What is being asked -
I'd like the entire listing output verbatim, apart from the pictures.

Input data -

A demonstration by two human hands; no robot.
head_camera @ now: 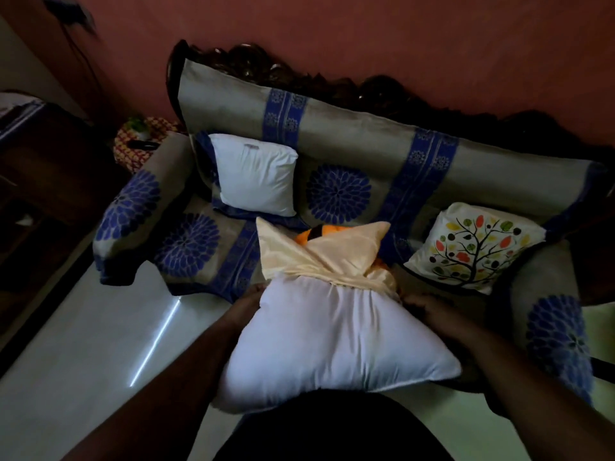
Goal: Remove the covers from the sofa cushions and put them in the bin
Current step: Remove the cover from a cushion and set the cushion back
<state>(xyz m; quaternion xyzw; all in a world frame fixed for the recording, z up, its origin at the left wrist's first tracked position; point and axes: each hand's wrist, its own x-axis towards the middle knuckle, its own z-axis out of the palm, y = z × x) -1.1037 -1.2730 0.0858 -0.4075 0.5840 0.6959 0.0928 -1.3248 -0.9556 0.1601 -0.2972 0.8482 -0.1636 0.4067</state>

Result -
A demonstration by two human hands; no robot.
head_camera @ now: 
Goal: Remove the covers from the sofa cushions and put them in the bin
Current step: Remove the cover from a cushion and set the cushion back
<state>(xyz m; quaternion xyzw; all in a world frame fixed for the recording, z up, its origin at the left wrist's first tracked position; point and axes: each hand's wrist, its own x-axis towards the middle knuckle, its own z-axis out of the palm, y = z × x) -1.1037 -1.2730 0.0858 -0.4075 0.5840 0.6959 0.0928 -1.3248 -0.9556 0.1601 -0.2972 0.8482 -0.1636 0.4067</state>

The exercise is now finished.